This is what I've written to output the file names:
<?php
$dir="../subdirectory/";
$fd = opendir($dir);
if($fd) {
while (($filename = readdir($fd)) == true) {
$file_array[]=$filename;
}
sort($file_array);
reset($file_array);
foreach($file_array as $item){
print ($item . "<br>");
}
}
?>

That part works fine.

I want to add this component to extract the <title> tag contents.

if (preg_match("/<title>(.*)<\/title>/", file_get_contents('$item'), $matches)) {
print ($item . $matches);
}

But I can't seem to get it integrated properly into my script. I get an error that says something like "Warning: file_get_contents($item) [function.file-get-contents]: failed to open stream: No such file or directory in C:\Inetpub\wwwroot\"

If anyone can help, that would be great!

Thanks!

ergophobe

11:20 pm on Nov 30, 2004 (gmt 0)

WebmasterWorld Senior Member 10+ Year Member Top Contributors Of The Month



file_get_contents('$item')

You're using single quotes and therefore you are using the literal string $items, while what you want to do is use the value of the variable $items.

Assuming there are no other problems, try

file_get_contents($item)

instead

Good luck!

Tom

mightymid

5:36 pm on Dec 1, 2004 (gmt 0)

10+ Year Member



Doh! Typo! Thanks for pointing that out.

Same result though. Error msg: "Warning: file_get_contents(filename.html) [function.file-get-contents]: failed to open stream: No such file or directory in C:\Inetpub\wwwroot\test\test.php on line 16"

Does this mean that it's looking for the data in the "test" subdir? That's not the subdir I specified in $dir.

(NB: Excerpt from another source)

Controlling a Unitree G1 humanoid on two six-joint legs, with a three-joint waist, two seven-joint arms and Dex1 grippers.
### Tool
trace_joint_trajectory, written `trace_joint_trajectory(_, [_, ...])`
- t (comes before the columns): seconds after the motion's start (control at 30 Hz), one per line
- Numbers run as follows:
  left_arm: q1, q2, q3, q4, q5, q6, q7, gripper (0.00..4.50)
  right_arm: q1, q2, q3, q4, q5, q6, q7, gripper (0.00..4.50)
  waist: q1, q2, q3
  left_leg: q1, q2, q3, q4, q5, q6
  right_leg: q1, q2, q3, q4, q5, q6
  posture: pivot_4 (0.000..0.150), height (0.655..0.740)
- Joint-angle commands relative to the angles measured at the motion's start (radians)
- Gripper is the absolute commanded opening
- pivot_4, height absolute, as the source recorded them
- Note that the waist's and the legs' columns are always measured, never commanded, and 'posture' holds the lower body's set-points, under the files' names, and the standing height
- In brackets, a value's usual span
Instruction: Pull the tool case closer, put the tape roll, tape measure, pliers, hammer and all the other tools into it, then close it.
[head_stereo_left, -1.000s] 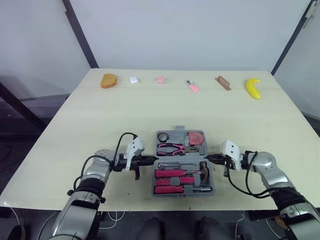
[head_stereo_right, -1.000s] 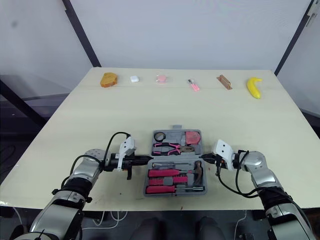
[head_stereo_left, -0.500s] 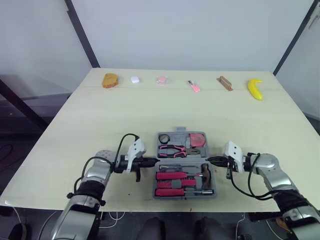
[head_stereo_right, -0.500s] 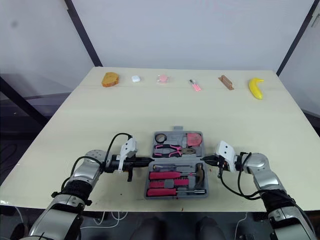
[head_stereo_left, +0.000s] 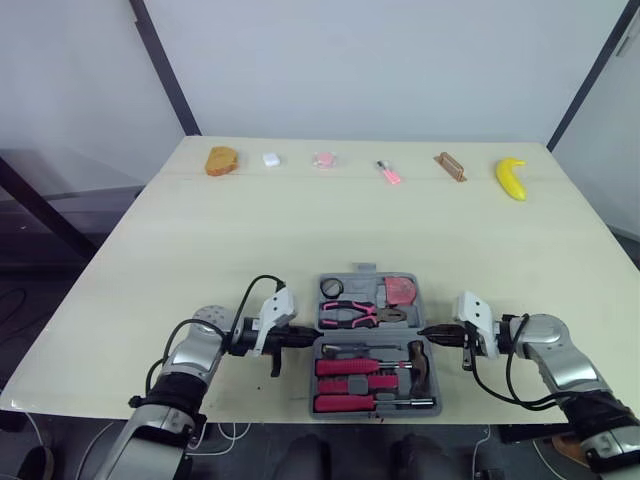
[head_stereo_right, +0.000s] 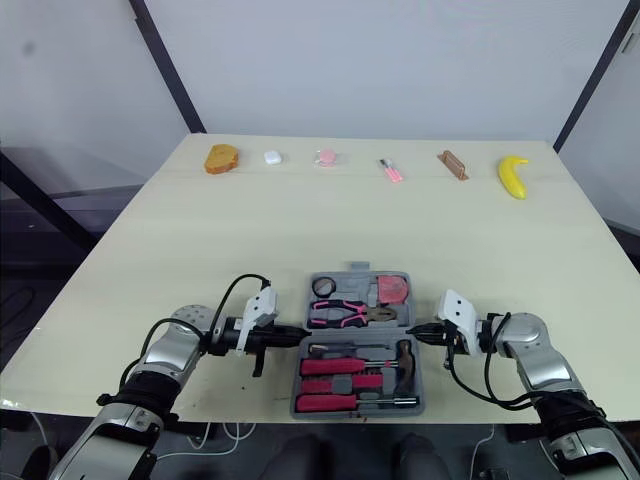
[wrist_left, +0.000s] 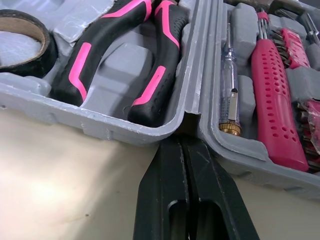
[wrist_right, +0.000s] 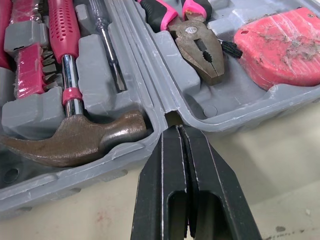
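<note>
The grey tool case (head_stereo_left: 370, 339) lies open near the table's front edge. Its far half holds the black tape roll (head_stereo_left: 331, 288), the pink-handled pliers (head_stereo_left: 358, 314) and the pink tape measure (head_stereo_left: 401, 289). The near half holds the hammer (head_stereo_left: 415, 358) and pink screwdrivers (head_stereo_left: 350, 367). My left gripper (head_stereo_left: 308, 337) is shut, with its tip against the hinge notch on the case's left side (wrist_left: 181, 142). On the right side my right gripper (head_stereo_left: 424, 331) is shut too, its tip at the matching hinge notch (wrist_right: 175, 131).
Along the table's far edge lie a brown bread-like piece (head_stereo_left: 220, 160), a small white item (head_stereo_left: 270, 158), a pink item (head_stereo_left: 322, 159), a pink stick (head_stereo_left: 386, 172), a wooden block (head_stereo_left: 446, 165) and a banana (head_stereo_left: 511, 176). The case's near side is close to the table's front edge.
The open case has slid toward me and slightly right, with both shut grippers moving along at its hinge ends.
</note>
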Motion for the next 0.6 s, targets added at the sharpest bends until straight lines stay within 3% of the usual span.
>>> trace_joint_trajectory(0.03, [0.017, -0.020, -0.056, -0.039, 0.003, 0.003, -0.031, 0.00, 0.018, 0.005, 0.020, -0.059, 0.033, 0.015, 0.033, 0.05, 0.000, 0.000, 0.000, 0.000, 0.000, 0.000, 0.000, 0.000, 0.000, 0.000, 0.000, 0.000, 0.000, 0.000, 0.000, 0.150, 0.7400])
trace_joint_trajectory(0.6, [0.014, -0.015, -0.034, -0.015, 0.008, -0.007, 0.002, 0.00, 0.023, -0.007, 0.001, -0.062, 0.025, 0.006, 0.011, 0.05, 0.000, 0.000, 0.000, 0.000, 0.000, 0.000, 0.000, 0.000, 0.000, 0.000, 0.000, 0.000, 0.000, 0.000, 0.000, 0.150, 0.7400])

If not, what DOES the error msg mean?

Thanks a bunch!

mightymid

6:25 pm on Dec 1, 2004 (gmt 0)

10+ Year Member



Doh again! I meant to post the entire script. See below:

<?php

$dir="../subdirectory/";

$fd = opendir($dir);
if($fd) {
while (($filename = readdir($fd)) == true) {
$file_array[]=$filename;
}

sort($file_array);
reset($file_array);

foreach($file_array as $item){
if (preg_match("/<title>(.*)<\/title>/i", file_get_contents($item), $matches)) {
print ($item . $matches);
}

}

}

$dir->close();

?>

ergophobe

6:41 pm on Dec 1, 2004 (gmt 0)

WebmasterWorld Senior Member 10+ Year Member Top Contributors Of The Month




Error msg: "Warning: file_get_contents(filename.html) [function.file-get-contents]: failed to open stream: No such file or directory in C:\Inetpub\wwwroot\test\test.php on line 16"

Does this mean that it's looking for the data in the "test" subdir?

No, it doesn't. It means that the script test.php has code in line 16 that is looking for some file, namely filename.html, and not finding it.

How about if you try it with an absolute path - relative paths can get confusing sometimes with scripts that are drawing things from various places.

Try this instead

$dir= $_SERVER['DOCUMENT_ROOT'] . "/subdirectory/";

See if that works

vincevincevince

10:14 pm on Dec 1, 2004 (gmt 0)

WebmasterWorld Senior Member 10+ Year Member



When you use opendir() it does not affect the path in file_get_contents() - you should use $dir."/".$file in your file_get_contents() string

ergophobe

12:03 am on Dec 2, 2004 (gmt 0)

WebmasterWorld Senior Member 10+ Year Member Top Contributors Of The Month



Oops. Good catch vince. Yeah, the $dir variable is never getting put into your path at all so it's looking for the file in the same directory as the script.

Tom

Salsa

3:59 am on Dec 2, 2004 (gmt 0)

10+ Year Member



If you set up:

$dir = $_SERVER['DOCUMENT_ROOT'] . "/subdirectory/";

...as ergophobe suggested. You should only need:

...file_get_contents($dir.$item)...

in preg_match.

However, $matches gets reset every time through the loop. Plus the title that you want is from the (.*) part of the regex, which I think will be in $matches[1]; To print out the results, you might:

print ($item." - ".$matches[1]."<br>\n");

To save the files and titles in a comparable arrays while you're still in the if condition, you could:

$files[] = $item; // but, set empty arrays before the foreach 
$titles[] = $matches[1];

If you want to get titles from dynamic pages, where titling code is included, I'm not sure if file_get_contents will work for you, however. In that case, consider fopen. It's a little clumsier, but it works on URL aware configurations.

I hope this helps.

mightymid

2:32 pm on Dec 3, 2004 (gmt 0)

10+ Year Member



Thanks all! I tried out $_SERVER['DOCUMENT_ROOT']

like so: $dir = $_SERVER['DOCUMENT_ROOT'] . "/subdir/subsubdir/subsubsubdir/";

but got this error msg:

Notice: Undefined index: DOCUMENT_ROOT in C:\Inetpub\wwwroot\content\test\getContents8.php on line 5

ergophobe

2:39 am on Dec 4, 2004 (gmt 0)

WebmasterWorld Senior Member 10+ Year Member Top Contributors Of The Month



What server are you using? I don't think it can be undefined in Apache unles syou unset it manually. Since you have a dir named inetpub I assume you're on IIS.

I don't know anything about that, but there must be an equivalent to DOCUMENT_ROOT isn't there?

Tom

mightymid

8:14 pm on Dec 6, 2004 (gmt 0)

10+ Year Member



Yes, I'm on IIS. And the fix for "document_root" was to change the doc_root line in php.ini.

So, I did that and incorporated all the great suggestions above... and the script works like a charm.

Many thanks to all!

Mid.